Marley observó más tarde:

—¿Insiste en que es un escribiente glorificado? Anula usted la decisión del ordenador y dispone de cinco asteroides. Así de simple.

—El Congreso deberá aprobarlo antes. Estoy seguro de que lo hará.

—Entonces, ¿cree que la sugerencia de este hombre es buena?

—No, no lo creo. No dará resultado. A pesar de su entusiasmo, el asunto es tan complicado que serían necesarios muchos más hombres de los disponibles, durante muchos más años de los que ese joven vivirá, para llegar a un punto satisfactorio.

—¿Está seguro?

—Lo dice el ordenador. Por eso rechazó el proyecto.

—¿Y por qué ha anulado usted su decisión?

—Porque yo, y el Gobierno en general, estamos aquí para preservar algo mucho más importante que la ecología.

—No le entiendo.

—Porque usted cita erróneamente lo que dije hace mucho tiempo; porque todo el mundo lo cita erróneamente.
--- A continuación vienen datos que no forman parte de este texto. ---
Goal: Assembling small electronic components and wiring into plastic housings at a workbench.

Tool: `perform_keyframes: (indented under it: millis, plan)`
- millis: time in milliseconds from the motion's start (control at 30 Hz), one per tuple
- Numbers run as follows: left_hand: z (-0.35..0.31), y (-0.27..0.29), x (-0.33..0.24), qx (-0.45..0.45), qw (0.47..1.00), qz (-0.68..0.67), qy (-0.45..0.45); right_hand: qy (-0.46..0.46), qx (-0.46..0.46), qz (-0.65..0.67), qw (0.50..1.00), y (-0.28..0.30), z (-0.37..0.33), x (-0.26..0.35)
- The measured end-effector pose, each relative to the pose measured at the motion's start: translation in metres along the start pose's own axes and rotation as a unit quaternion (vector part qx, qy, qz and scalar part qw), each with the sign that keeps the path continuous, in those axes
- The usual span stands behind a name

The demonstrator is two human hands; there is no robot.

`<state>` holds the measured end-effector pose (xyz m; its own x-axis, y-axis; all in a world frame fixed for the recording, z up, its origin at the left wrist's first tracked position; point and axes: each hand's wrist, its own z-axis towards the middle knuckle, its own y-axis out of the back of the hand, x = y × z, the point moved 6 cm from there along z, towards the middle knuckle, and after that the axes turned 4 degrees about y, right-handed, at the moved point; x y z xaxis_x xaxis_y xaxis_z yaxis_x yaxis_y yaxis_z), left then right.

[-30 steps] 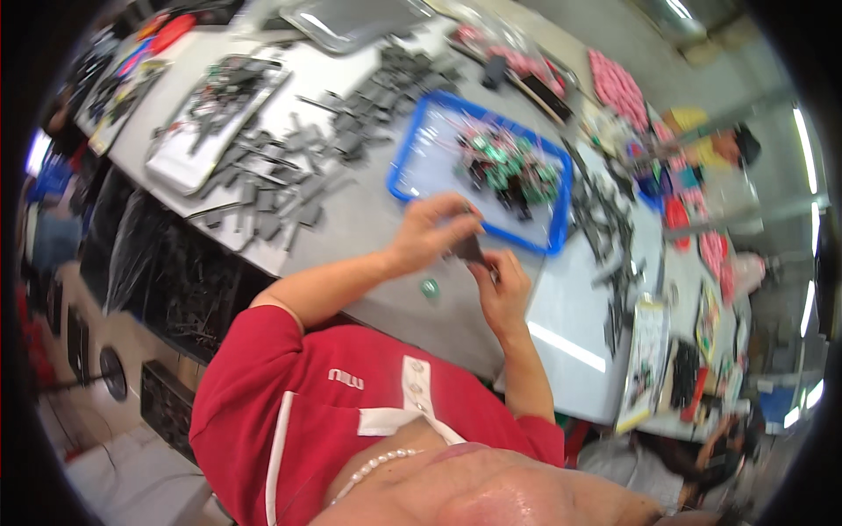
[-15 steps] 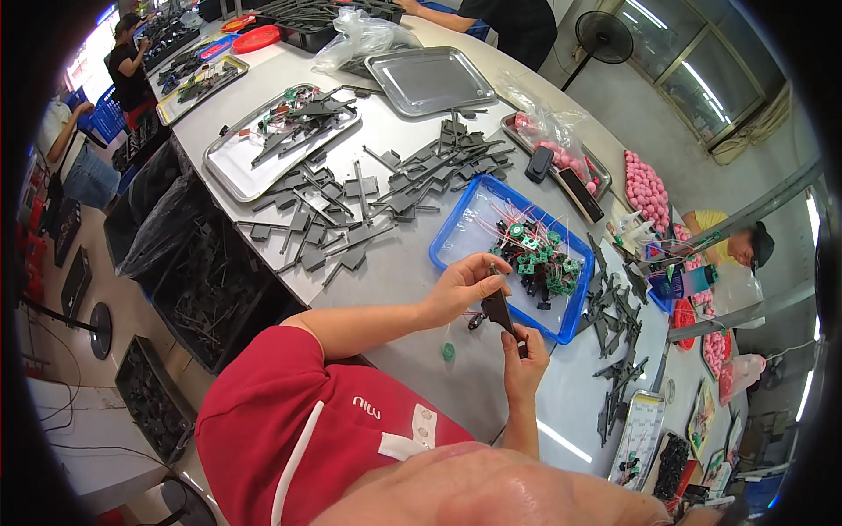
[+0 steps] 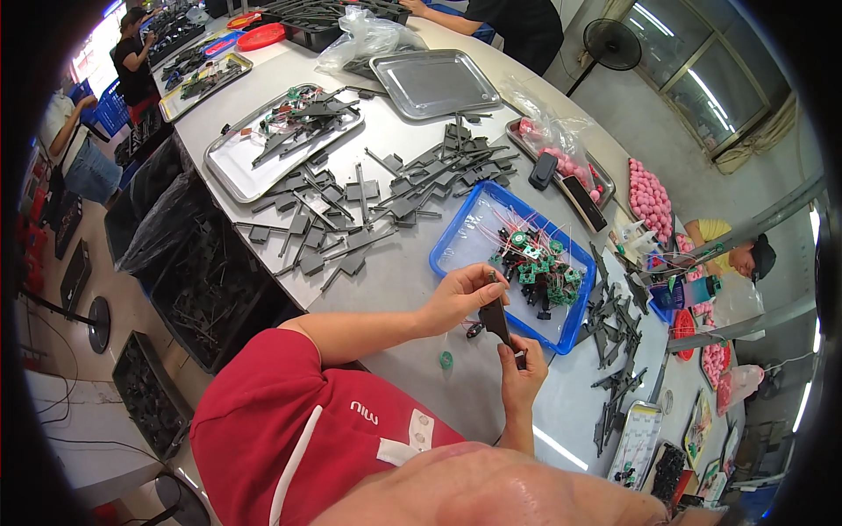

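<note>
A dark grey plastic part point(image 3: 495, 321), long and narrow, is held between my two hands over the near table edge. The fingers of my left hand point(image 3: 465, 298) pinch its upper end. Around its lower end close the thumb and fingers of my right hand point(image 3: 523, 368). Just beyond the hands lies a blue-rimmed tray point(image 3: 440, 238) holding a heap of green circuit boards with red and black wires point(image 3: 537, 263). On the table beside the left hand rest a small round green piece point(image 3: 446, 360) and a small dark piece with wires point(image 3: 474, 330).
Loose dark grey plastic parts point(image 3: 351, 237) cover the table's left and middle. More dark parts point(image 3: 614, 386) lie to the right. Metal trays point(image 3: 436, 83) stand further back, and a black phone point(image 3: 583, 203) lies near pink balls point(image 3: 649, 197). A black bin point(image 3: 206, 289) stands left. Other people work around.
The dark grey part stays in both hands, and it has shifted only slightly. My left hand sits a little lower. The whole view has moved slightly.
</note>
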<state>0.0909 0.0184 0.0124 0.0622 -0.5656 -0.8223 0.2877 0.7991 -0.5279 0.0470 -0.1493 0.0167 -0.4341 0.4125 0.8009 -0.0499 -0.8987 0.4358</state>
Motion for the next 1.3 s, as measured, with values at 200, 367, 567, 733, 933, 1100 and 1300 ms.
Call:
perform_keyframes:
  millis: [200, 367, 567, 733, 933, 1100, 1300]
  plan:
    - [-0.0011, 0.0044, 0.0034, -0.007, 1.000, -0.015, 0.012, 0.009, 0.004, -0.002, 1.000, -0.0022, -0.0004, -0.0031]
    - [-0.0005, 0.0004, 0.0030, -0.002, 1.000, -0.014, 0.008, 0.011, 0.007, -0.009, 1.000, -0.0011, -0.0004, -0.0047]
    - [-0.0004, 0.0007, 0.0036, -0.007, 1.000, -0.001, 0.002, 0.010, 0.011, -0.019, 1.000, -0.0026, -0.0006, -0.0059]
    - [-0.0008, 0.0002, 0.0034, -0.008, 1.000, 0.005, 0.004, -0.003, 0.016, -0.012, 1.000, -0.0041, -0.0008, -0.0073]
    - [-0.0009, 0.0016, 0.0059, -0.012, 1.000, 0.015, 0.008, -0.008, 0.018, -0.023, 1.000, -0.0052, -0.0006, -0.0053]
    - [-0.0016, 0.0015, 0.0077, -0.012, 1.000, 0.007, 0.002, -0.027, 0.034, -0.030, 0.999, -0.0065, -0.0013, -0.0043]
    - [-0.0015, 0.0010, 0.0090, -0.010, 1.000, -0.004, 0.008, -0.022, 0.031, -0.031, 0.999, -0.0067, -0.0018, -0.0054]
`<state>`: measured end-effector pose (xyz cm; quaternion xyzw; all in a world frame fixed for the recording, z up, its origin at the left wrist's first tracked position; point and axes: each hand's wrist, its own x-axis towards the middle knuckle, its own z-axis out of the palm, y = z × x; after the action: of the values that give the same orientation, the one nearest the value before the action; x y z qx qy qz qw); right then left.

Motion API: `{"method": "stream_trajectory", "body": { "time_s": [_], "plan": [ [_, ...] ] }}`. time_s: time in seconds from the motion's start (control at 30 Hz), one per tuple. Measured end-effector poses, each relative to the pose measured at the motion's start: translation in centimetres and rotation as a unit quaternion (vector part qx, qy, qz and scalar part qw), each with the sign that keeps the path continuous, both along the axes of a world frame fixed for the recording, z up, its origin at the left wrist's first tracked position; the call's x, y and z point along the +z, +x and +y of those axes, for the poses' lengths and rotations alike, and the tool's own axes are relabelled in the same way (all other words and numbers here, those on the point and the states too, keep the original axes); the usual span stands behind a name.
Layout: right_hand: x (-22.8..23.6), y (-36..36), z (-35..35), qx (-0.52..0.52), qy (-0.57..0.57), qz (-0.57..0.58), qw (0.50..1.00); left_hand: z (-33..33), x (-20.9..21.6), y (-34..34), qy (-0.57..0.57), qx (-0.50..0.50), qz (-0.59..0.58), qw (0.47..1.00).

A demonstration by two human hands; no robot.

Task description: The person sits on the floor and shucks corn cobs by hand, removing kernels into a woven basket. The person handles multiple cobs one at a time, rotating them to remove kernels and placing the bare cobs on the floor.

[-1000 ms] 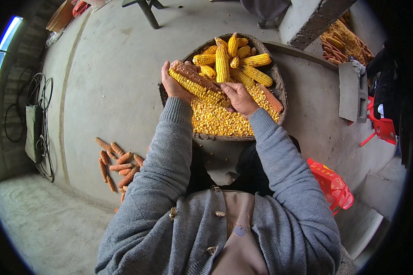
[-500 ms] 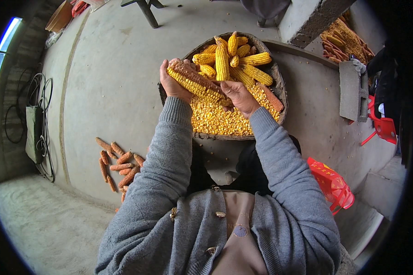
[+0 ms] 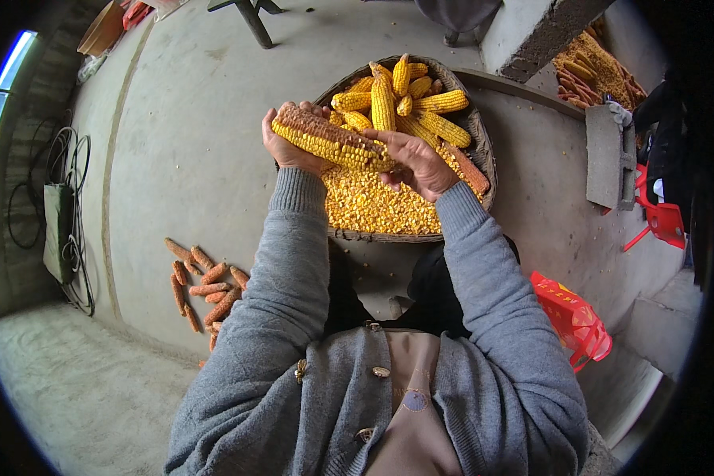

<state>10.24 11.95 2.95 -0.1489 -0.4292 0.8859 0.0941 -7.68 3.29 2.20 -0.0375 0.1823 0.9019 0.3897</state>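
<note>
A partly shelled ear of corn lies tilted above the basket, with bare reddish cob along its upper side and yellow kernels along its lower side. My left hand is closed round its upper left end. At its lower right end is my right hand, one digit reaching over the cob and other fingers curled below it. Beneath both hands, loose yellow kernels fill the near part of the woven basket. Whole yellow ears are heaped at its far side, and a bare cob rests by the right rim.
Several bare cobs lie on the concrete floor at left. A red bag is at my right. Farther right stand a concrete block and a red chair. More corn is piled behind a pillar. Black cables hang at the left wall.
The ear and my left hand have moved slightly left. My right hand has shifted a little to the right and turned, with its fingers reaching farther out along the ear's end.
</note>
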Motion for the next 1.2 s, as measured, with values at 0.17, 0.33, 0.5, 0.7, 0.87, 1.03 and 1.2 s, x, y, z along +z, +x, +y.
{"method": "stream_trajectory", "body": {
  "time_s": [0.17,0.33,0.5,0.7,0.87,1.03,1.2],
  "plan": [
    [-2.4,-0.3,-0.1,-0.075,0.070,-0.079,0.992,0.3,0.0,0.1,-0.017,-0.011,0.040,0.999],
    [-1.4,-0.4,-0.4,-0.071,-0.035,-0.075,0.994,0.2,-0.2,-0.2,-0.013,-0.006,0.057,0.998],
    [-0.8,0.2,0.1,-0.008,-0.012,-0.021,1.000,0.0,0.0,-0.3,0.005,0.011,0.059,0.998],
    [-1.2,-0.3,-1.0,-0.085,0.012,-0.053,0.995,-0.4,-0.5,-0.8,0.000,0.021,0.057,0.998],
    [-2.1,-1.2,-1.6,-0.189,-0.023,-0.162,0.968,0.2,0.1,0.3,-0.021,0.015,0.090,0.996],
    [-1.4,-0.8,-0.9,-0.158,-0.089,-0.156,0.971,0.2,0.1,0.4,-0.006,0.012,0.096,0.995],
    [0.5,0.0,-0.3,-0.058,-0.011,-0.086,0.995,0.0,0.0,-0.1,-0.002,0.028,0.089,0.996]
  ]
}}
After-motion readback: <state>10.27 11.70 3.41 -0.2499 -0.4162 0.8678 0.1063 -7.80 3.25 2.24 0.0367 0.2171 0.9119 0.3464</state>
Yo dije dos frases, y las fusionaron en una y nunca he podido separarlas de nuevo. Supongo que la raza humana se resiste a aceptarlas tal como yo las pronuncié.

—¿Quiere decir que no dijo que «el mayor patrimonio del género humano es una ecología equilibrada»?

—Claro que no. Dije: «La mayor necesidad del género humano es una ecología equilibrada.»

—Pero en su placa pone: «El mayor patrimonio del género humano…»

—Así comienza la segunda frase, la que todos se niegan a citar, pero que yo jamás olvido: «El mayor patrimonio del género humano es una mente inquieta.» No he anulado la decisión del ordenador en aras de la ecología, pues ésta sólo es necesaria para vivir; la anulé para salvar una mente valiosa y mantenerla activa, una mente inquieta. Es lo que necesitamos para que el género humano sea humano, lo cual es más importante que la mera supervivencia.